What to do »
A line-by-line copy of the material below is required.

Data block »
* * * *

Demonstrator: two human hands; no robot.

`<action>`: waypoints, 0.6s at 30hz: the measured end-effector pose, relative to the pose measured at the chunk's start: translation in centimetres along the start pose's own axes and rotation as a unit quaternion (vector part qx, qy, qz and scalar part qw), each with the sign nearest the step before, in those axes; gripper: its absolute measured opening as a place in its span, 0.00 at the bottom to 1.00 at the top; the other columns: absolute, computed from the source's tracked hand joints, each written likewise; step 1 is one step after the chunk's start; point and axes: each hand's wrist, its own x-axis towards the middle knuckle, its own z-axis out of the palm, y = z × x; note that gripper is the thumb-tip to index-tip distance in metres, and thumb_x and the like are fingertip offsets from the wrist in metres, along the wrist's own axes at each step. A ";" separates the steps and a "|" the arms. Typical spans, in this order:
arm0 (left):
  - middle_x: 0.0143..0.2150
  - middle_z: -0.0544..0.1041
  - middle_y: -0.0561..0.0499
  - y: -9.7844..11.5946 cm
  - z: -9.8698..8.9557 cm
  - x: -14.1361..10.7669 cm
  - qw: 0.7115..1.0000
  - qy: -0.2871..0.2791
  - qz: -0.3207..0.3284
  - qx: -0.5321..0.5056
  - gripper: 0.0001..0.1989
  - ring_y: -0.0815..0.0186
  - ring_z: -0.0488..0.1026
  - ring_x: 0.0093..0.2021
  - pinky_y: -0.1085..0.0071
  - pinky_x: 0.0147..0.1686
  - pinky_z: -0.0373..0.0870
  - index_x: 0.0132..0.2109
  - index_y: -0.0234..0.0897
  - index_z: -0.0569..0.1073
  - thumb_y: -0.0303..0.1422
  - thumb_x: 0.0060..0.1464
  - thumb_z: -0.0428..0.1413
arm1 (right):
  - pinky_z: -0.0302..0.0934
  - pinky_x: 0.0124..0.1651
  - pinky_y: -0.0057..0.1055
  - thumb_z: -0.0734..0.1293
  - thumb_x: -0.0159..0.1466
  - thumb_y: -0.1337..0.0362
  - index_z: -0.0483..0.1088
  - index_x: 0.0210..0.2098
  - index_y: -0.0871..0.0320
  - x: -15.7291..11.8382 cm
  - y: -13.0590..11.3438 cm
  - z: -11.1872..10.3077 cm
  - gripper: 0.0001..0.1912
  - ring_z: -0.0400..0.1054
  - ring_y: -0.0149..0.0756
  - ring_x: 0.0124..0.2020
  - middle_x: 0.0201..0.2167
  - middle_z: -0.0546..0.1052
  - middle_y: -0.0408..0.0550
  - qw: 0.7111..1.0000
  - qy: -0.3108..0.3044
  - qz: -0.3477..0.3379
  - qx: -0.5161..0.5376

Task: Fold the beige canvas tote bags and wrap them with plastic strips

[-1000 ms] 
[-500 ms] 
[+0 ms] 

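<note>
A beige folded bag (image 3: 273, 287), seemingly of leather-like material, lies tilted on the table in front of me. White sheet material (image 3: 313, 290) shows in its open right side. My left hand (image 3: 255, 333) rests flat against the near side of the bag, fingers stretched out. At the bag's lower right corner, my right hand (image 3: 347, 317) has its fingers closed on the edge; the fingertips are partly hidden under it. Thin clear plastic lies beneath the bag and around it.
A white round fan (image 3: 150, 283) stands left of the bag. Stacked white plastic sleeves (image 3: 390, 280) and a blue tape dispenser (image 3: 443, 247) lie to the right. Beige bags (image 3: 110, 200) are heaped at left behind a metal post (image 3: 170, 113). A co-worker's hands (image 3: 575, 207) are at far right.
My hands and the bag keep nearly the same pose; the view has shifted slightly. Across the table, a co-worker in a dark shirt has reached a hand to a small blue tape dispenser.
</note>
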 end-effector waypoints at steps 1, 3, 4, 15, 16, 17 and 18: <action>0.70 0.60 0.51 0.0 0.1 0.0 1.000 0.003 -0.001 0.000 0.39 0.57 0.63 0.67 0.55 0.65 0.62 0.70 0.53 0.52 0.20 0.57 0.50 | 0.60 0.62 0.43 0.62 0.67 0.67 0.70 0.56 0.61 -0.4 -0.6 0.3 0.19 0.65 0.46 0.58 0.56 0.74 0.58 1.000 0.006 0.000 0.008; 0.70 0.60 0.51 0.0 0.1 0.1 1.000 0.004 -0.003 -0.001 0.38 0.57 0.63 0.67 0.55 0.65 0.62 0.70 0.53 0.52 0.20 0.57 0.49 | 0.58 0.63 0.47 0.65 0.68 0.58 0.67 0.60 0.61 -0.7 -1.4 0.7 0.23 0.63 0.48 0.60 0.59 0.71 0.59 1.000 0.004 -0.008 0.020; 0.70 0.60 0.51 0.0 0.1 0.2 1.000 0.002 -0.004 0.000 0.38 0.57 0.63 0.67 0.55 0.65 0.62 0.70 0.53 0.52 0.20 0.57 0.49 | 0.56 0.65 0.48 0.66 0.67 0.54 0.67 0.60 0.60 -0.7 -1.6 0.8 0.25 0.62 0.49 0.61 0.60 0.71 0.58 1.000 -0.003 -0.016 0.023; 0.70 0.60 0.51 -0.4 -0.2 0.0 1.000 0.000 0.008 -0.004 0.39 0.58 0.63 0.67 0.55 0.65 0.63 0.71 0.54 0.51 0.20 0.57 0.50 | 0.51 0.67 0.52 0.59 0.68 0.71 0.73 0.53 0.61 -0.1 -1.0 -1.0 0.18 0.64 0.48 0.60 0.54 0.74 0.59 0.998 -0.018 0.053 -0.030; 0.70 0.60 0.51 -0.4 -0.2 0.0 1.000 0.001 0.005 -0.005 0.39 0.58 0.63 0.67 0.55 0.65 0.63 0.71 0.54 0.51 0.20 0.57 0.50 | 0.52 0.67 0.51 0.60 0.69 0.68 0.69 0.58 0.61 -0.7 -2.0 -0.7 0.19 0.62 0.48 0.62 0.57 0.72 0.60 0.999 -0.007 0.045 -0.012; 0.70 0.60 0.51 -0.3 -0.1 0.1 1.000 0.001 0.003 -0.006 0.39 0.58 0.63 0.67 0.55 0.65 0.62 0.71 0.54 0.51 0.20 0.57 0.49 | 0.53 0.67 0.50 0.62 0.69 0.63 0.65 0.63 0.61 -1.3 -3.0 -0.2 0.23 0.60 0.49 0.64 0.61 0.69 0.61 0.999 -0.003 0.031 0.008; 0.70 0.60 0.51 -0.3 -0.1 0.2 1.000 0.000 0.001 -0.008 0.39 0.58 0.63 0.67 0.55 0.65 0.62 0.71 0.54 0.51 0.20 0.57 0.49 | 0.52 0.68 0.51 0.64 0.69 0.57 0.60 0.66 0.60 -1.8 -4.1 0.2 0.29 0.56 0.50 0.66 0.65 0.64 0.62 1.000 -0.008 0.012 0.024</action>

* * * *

Solution below »
Demonstrator: two human hands; no robot.

`<action>`: waypoints, 0.6s at 30hz: the measured end-effector pose, relative to the pose measured at the chunk's start: translation in centimetres along the start pose's own axes and rotation as a unit quaternion (vector part qx, qy, qz and scalar part qw), each with the sign nearest the step before, in those axes; gripper: its absolute measured opening as a place in its span, 0.00 at the bottom to 1.00 at the top; the other columns: absolute, computed from the source's tracked hand joints, each written likewise; step 1 is one step after the chunk's start; point and axes: each hand's wrist, its own x-axis towards the middle knuckle, its own z-axis out of the palm, y = z × x; note that gripper is the thumb-tip to index-tip distance in metres, and thumb_x and the like are fingertip offsets from the wrist in metres, along the wrist's own axes at each step. A ";" separates the steps and a "|" the arms. Typical spans, in this order:
arm0 (left):
  - middle_x: 0.0143..0.2150
  - middle_z: -0.0544..0.1041
  - middle_y: -0.0561..0.0499
  - y: -9.7844..11.5946 cm
  - z: -9.8698..8.9557 cm
  - x: -14.1361..10.7669 cm
  - qw: 0.7115..1.0000
  - qy: -0.2871..0.2791
  - qz: -0.3207..0.3284
  - qx: -0.5321..0.5056
  - gripper: 0.0001..0.1989
  - ring_y: -0.0815..0.0186
  - ring_z: -0.0488..0.1026
  - ring_x: 0.0093..0.2021
  - pinky_y: -0.1085..0.0071
  - pinky_x: 0.0147..0.1686
  - pinky_z: -0.0373..0.0870
  - index_x: 0.0132..0.2109
  - index_y: -0.0234..0.0897
  - index_z: -0.0569..0.1073
  - thumb_y: -0.0303..0.1422
  - thumb_x: 0.0060..0.1464
  - thumb_z: -0.0428..0.1413
arm1 (right):
  - pinky_z: -0.0302..0.0934
  - pinky_x: 0.0124..0.1651
  - pinky_y: -0.0057..0.1055
  - thumb_z: -0.0734..0.1293
  - thumb_x: -0.0159..0.1466
  - thumb_y: -0.1337..0.0362
  - index_z: -0.0483..0.1088
  - index_x: 0.0210..0.2098
  - index_y: -0.0871..0.0320
  - x: -15.7291..11.8382 cm
  - y: -13.0590..11.3438 cm
  - z: -11.1872..10.3077 cm
  - gripper: 0.0001..0.1912
  - ring_z: -0.0400..0.1054
  - ring_y: -0.0149..0.0756
  - ring_x: 0.0124..0.2020
  - middle_x: 0.0201..0.2167
  - middle_z: -0.0546..0.1052
  - middle_y: -0.0408..0.0550
  - qw: 0.7111..1.0000
  - qy: -0.3108..0.3044
  - qz: -0.3477..0.3379
  - qx: -0.5161..0.5376

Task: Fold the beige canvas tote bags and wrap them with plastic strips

[-1000 ms] 
[-500 ms] 
[+0 ms] 

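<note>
A beige folded bag (image 3: 273, 287), seemingly of leather-like material, lies tilted on the table in front of me. White sheet material (image 3: 313, 290) shows in its open right side. My left hand (image 3: 255, 333) rests flat against the near side of the bag, fingers stretched out. At the bag's lower right corner, my right hand (image 3: 347, 317) has its fingers closed on the edge; the fingertips are partly hidden under it. Thin clear plastic lies beneath the bag and around it.
A white round fan (image 3: 150, 283) stands left of the bag. Stacked white plastic sleeves (image 3: 390, 280) and a blue tape dispenser (image 3: 443, 247) lie to the right. Beige bags (image 3: 110, 200) are heaped at left behind a metal post (image 3: 170, 113). A co-worker's hands (image 3: 575, 207) are at far right.
My hands and the bag keep nearly the same pose; the view has shifted slightly. Across the table, a co-worker in a dark shirt has reached a hand to a small blue tape dispenser.
</note>
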 end-effector waypoints at steps 1, 3, 4, 15, 16, 17 and 18: <action>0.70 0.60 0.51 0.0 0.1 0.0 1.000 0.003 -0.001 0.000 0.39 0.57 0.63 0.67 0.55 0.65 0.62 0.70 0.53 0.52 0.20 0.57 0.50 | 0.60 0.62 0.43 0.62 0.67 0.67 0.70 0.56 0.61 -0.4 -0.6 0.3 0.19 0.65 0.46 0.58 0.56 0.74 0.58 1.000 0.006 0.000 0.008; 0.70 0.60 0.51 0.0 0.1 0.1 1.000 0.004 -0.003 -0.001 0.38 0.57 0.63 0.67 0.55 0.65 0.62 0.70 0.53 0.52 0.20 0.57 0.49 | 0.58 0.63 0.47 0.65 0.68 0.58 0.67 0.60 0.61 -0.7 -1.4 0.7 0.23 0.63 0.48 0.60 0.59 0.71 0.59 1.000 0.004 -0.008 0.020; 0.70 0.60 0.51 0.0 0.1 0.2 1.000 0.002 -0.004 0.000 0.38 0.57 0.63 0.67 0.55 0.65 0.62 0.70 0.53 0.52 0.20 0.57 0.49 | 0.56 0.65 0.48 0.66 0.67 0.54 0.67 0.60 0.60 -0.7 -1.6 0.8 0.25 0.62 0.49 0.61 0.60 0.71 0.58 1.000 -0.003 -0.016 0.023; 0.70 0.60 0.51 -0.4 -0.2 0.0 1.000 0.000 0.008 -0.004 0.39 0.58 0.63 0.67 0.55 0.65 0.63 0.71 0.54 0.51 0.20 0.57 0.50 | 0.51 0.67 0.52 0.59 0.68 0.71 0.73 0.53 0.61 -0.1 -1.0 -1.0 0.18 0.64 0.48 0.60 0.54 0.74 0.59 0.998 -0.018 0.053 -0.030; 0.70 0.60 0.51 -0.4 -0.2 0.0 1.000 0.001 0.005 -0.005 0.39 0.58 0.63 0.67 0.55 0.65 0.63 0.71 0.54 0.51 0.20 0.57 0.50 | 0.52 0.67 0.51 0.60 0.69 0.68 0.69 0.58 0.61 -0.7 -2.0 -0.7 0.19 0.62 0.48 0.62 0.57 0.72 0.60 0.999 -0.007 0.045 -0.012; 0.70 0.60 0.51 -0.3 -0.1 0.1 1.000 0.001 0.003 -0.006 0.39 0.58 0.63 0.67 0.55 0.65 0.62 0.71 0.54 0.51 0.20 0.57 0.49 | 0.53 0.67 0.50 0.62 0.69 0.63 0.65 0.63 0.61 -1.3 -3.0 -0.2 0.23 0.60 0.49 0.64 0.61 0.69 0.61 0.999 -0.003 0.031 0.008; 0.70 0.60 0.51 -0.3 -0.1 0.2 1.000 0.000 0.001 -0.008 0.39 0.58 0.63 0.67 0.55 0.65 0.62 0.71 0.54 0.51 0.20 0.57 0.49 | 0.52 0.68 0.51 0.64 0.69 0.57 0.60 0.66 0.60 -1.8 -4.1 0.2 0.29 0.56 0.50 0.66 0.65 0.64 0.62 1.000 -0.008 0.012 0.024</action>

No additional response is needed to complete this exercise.